The promised place I came to now feels angry. The land has been over-grazed; desertification is spreading. The millions of cows in California each need to drink between twenty and thirty gallons of water per day. They need to eat between twenty-five and fifty pounds of grain per day, depending on size, which takes up even more acres of land to grow with water that is less and less abundant. As has been proven, greenhouse gases such as methane (which is much more powerful than CO2 in absorbing heat and thus damaging the atmosphere) are hastening climate change, which causes extreme weather — unseasonable winds, heat, low humidity in the summer, and devastating, overwhelming rains that flood the hard ground in the winter.

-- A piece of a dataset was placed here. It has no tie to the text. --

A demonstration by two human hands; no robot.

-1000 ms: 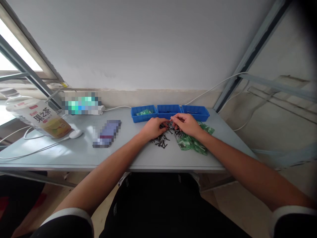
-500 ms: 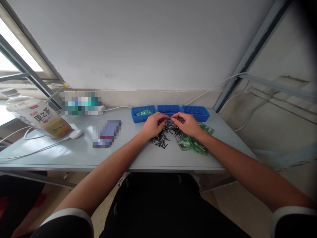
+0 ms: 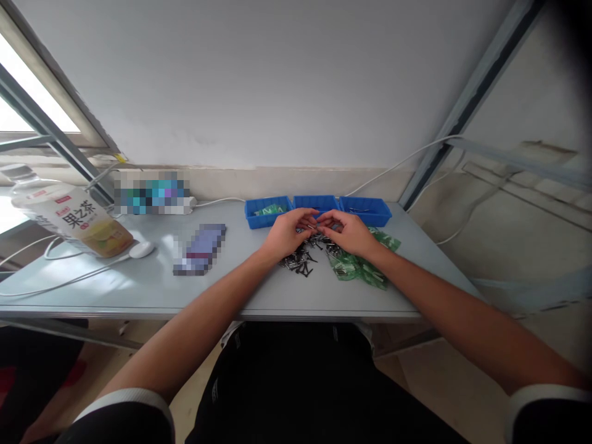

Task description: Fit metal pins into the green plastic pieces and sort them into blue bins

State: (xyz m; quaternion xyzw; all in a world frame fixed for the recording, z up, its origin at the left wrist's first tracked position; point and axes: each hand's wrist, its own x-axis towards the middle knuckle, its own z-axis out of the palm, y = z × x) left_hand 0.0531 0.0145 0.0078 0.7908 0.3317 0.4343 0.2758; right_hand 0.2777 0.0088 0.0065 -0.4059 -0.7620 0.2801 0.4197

Horrific fires, devastating storms, and floods are no longer an imaginary or potential future event. Extreme and disastrous weather events are happening right now all over the world — not just in the United States. Factory farming, especially the resource-heavy industry of meat & dairy production, is unsustainable and extremely dangerous for the health of the earth. G-d said to Abraham, as G-d said to me, leave home and go forth to a new land — one that I will show you. But what do we do when that land becomes unlivable?
My prayer is for more people to wake up to the reality of factory farming and livestock production. Instead of spending money supporting the destructive meat industry, support local organic vegetable, fruit, and mushroom farmers. Shop at businesses that support the life of all creatures and sustainable, small-scale agriculture. The cost of animal agriculture may be our lives.
We are witnessing the evidence of the climate catastrophe. The solutions are before us — the question is whether we will choose to use them before it is too late.